Mike Pence states the obvious

Dear Palmer Report readers, we all understand the difficult era we're heading into. Major media outlets are caving to Trump already. Even the internet itself and publishing platforms may be at risk. But Palmer Report is nonetheless going to lead the fight. We're funding our 2025 operating expenses now, so we can keep publishing no matter what happens. I'm asking you to contribute if you can, because the stakes are just so high. You can donate here.

Shortly after the 2016 election but before Trump took office, Saturday Night Live did a cold open where Alec Baldwin (playing Donald Trump) said something to the effect that Mike Pence was his greatest insurance against being impeached. I hope everyone has noticed by now how poorly that joke has aged.

First there’s the obvious: Trump was impeached twice. Second there’s the equally obvious: Pence would have made a far less damaging president than Trump. For one thing, there would have been no January 6 insurrection. For another, there probably would have been no deadly performative outrage about Covid-19, the wearing of masks and the efficacy of vaccines — and a few other things.

Pence would have been a disaster in many ways, of course, but he would never have been as bad as Trump. I think I can state with confidence that hundreds of thousands of Americans would be alive today if Trump had been found guilty and ejected from office after the first impeachment and Pence had handled the pandemic instead.

Pence would have made a dull, ineffectual caretaker president. A placeholder as forgettable as Gerald Ford. A milquetoast a la Dan Quayle. Pence would have finished Trump’s first and only term with vanilla predictability. There would have been no endless golf games, no hate-tweets, no Ivanka and Jared, no graft, no love affairs with dictators (or other women). Putin would have hated it.

We have seen how Pence’s attitude towards Trump has shifted now that he’s no longer beholden to him. Pence already lost the ultra-MAGA crowd for all time by refusing to attempt to decertify the 2020 election when he had the chance. So he has nothing to lose by saying what he said on Saturday.

On Saturday at the Gridiron Dinner in Washington, Pence told journalists and their guests: “President Trump was wrong. I had no right to overturn the election, and his reckless words endangered my family and everyone at the Capitol that day, and I know that history will hold Donald Trump accountable.”

I hate to break it to you, Mr Vice President, but history already holds Trump accountable for January 6. Media outlets in America and across the world hold Trump responsible for January 6. Historians hold him accountable. The only exceptions are the nut jobs who don’t count, such as propaganda tools like Fox News and the idiots who watch and believe them.

It’s time that we all acknowledge the obvious. Fox News, OAN and Newsmax are as credible as Pravda and Izvestia were during the Cold War. Back then it didn’t matter that commissars and gullible Russians lapped up their bullshit with rabid, fanatical zeal. The crap the Russians were printing and saying back then were lies every bit as obvious as the lies being told today by MAGA zealots.

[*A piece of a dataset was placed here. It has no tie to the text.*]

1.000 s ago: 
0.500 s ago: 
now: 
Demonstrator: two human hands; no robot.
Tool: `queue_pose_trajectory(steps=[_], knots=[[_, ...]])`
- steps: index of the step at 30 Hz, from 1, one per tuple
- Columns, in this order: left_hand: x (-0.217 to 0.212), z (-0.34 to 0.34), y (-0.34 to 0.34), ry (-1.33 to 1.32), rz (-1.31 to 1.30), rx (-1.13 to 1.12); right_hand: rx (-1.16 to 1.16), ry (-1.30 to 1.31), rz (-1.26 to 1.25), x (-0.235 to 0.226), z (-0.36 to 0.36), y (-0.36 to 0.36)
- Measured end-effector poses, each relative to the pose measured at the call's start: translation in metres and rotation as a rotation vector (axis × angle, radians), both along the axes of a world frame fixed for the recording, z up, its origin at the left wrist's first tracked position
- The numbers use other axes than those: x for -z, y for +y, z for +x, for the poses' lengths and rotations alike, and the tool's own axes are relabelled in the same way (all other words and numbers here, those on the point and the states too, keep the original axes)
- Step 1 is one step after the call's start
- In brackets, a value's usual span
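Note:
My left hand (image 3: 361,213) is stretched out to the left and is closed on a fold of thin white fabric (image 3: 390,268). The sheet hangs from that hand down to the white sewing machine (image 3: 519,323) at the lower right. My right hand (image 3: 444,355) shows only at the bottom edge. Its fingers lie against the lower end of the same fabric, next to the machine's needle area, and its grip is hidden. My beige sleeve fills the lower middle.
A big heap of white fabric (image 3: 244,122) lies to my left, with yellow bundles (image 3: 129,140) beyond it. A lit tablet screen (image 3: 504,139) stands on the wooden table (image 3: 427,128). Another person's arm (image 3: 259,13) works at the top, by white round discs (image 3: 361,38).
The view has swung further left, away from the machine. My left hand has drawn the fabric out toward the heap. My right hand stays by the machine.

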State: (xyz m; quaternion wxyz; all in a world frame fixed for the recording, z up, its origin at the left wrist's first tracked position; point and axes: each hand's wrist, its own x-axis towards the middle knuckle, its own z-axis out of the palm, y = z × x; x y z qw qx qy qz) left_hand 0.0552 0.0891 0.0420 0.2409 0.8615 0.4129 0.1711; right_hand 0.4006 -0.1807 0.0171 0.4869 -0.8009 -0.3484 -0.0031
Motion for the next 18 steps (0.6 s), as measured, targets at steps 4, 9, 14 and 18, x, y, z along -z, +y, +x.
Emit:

The fact that Pence can now speak freely about what he really thinks is proof that Trump is slowly losing his grip on power. Pence can get away with a certain Gorbachev-like frankness because it’s possible to speak plainly and survive. The political backlash is no longer instantly deadly.

“What happened that day was a disgrace,” Pence told the Gridiron audience. “And it mocks decency to portray it any other way. For as long as I live, I will never, ever diminish the injuries sustained, the lives lost, or the heroism of law enforcement on that tragic day.”

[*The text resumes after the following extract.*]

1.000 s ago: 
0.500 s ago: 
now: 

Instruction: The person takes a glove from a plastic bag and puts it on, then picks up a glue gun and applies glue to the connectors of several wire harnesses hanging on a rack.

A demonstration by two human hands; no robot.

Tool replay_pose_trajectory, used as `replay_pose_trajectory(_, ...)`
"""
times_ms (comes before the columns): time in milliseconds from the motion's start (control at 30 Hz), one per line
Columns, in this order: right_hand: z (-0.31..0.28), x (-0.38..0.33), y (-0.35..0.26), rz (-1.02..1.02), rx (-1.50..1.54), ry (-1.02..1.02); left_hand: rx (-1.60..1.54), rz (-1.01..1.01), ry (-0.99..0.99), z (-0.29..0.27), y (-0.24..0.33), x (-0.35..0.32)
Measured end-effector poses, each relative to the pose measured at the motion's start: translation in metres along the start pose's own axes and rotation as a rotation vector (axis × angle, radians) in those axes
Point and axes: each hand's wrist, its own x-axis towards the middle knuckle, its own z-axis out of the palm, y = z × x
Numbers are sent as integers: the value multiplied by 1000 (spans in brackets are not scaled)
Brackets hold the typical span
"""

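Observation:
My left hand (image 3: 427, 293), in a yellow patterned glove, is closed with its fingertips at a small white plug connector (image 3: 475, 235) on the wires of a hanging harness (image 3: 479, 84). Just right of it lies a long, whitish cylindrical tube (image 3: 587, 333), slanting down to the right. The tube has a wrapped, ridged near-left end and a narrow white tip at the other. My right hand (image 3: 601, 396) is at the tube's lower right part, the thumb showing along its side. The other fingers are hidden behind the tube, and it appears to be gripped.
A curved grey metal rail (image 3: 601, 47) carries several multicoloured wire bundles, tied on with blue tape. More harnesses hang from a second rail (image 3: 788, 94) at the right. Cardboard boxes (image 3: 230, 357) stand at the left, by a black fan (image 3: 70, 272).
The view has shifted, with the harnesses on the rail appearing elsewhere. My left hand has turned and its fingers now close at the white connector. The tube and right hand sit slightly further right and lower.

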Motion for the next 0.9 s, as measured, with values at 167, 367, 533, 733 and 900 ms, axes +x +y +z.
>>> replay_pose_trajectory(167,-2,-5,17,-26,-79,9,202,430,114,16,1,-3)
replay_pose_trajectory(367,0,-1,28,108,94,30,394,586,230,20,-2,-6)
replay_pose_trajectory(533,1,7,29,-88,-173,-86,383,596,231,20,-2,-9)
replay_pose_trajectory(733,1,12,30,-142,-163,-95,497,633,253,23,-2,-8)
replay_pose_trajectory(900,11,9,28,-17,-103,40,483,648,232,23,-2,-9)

With those words, Pence has drawn his line in the sand, and he’s hoping he can use his position as a springboard to win the 2024 Republican nomination for president. Pence is gambling that he will attract enough undeclared voters, moderate Republicans and even the odd MAGA-head who will begrudgingly vote for him anyway, to win the nomination and possibly the presidency.

Until now, Pence rarely addressed January 6. In a memoir released in November he accused Trump of endangering his family. As he tests the waters he is becoming cautiously more critical of Trump.

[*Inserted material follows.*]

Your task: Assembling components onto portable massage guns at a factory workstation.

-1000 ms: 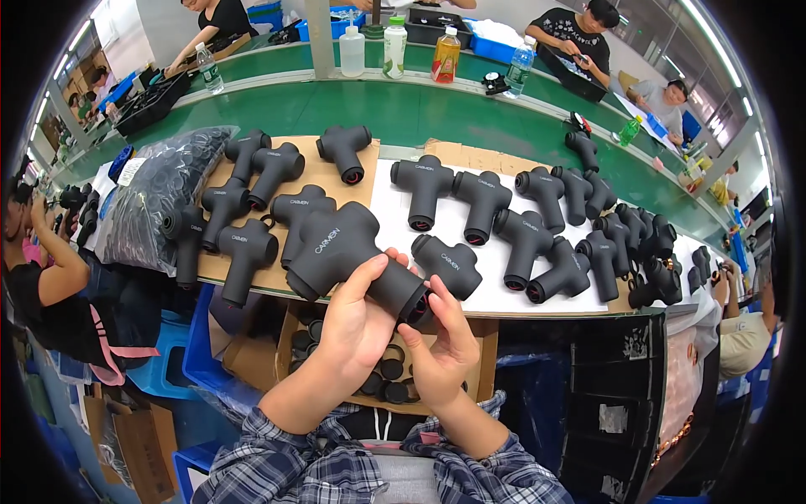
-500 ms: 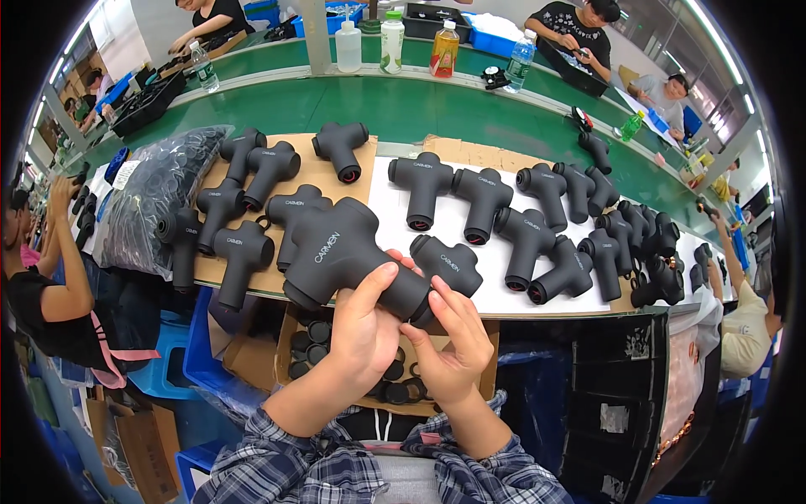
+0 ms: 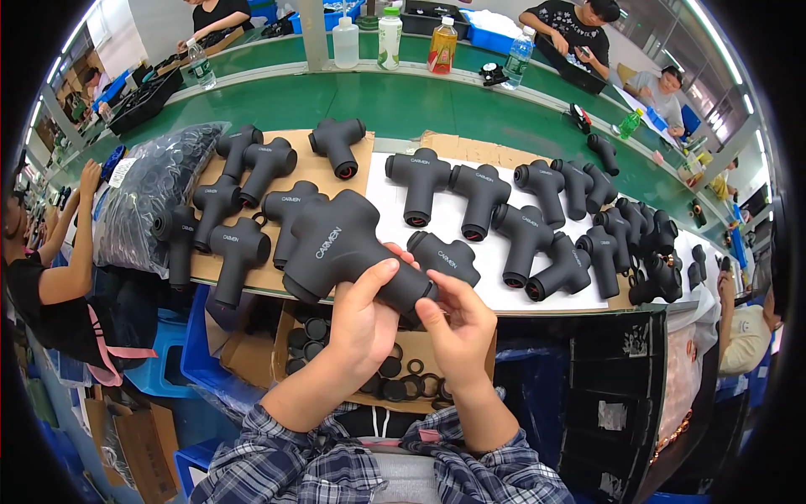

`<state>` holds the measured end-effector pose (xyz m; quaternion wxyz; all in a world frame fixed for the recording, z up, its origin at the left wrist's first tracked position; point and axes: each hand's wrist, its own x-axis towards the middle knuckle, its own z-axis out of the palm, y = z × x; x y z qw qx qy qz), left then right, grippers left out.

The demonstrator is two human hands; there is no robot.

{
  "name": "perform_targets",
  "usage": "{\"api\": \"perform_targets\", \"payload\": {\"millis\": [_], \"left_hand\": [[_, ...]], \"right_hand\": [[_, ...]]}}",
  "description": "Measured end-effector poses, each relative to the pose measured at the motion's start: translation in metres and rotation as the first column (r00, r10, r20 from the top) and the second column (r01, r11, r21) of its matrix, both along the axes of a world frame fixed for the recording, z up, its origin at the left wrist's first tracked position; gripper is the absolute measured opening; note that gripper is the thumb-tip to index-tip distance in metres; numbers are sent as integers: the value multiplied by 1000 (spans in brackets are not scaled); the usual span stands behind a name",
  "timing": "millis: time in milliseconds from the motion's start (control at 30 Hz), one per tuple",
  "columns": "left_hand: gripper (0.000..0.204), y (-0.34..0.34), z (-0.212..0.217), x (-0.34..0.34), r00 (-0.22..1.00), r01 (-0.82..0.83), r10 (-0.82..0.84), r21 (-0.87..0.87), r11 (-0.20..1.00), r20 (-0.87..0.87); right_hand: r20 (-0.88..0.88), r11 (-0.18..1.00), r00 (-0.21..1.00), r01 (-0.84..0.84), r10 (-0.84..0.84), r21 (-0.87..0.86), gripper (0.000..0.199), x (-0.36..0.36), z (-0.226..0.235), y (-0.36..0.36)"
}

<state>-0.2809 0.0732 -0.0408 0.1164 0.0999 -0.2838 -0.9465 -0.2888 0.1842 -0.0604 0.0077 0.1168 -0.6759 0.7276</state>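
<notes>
A black T-shaped massage gun body (image 3: 340,244) is held up over the table's front edge, its handle slanting down to the right. My left hand (image 3: 367,315) wraps around the handle from below, thumb on top. At the handle's end, my right hand (image 3: 460,323) closes its thumb and fingers on the rim, so part of that end is hidden. Right behind it lies another massage gun body (image 3: 447,256). More of the same bodies lie on brown cardboard (image 3: 365,160) at left and on white sheeting (image 3: 382,214) at right.
An open cardboard box (image 3: 281,344) with black caps and rings sits below my hands. A plastic bag of dark parts (image 3: 155,202) lies at left. Bottles (image 3: 390,38) stand beyond the green bench (image 3: 403,105). Black crates (image 3: 617,378) stand at lower right; people work around.
My right hand has moved slightly up, its thumb now against the handle's end instead of below it. The massage gun body has tilted a little. My left hand keeps its grip.
</notes>
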Motion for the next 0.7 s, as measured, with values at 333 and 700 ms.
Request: {"api": "perform_targets", "payload": {"millis": [333,700], "left_hand": [[19,-3,7,0,1000,-16,16,29,999,-5],[21,-1,-3,-6,1000,-11,12,72,997,-15]], "right_hand": [[-705,948,709,236,-17,215,35,-13,1,3],[11,999,1000,3,-3,53,21,-5,17,-3]]}}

It’s possible that Pence might squeak his way to a nomination then lose the general election. That might be what the Republican Party needs in order to drag it back from the brink of fanaticism.

Surely by now Republican party bosses must know (even if they’re afraid to admit it) that Trump has proven to be death at the polls every single time. A narrow but respectable loss by a middle of the road candidate like Pence could do the trick, and make Republicans wake up and realise that MAGA is not the way forward. And, as ever, ladies and gentlemen, brothers and sisters, comrades and friends, stay safe.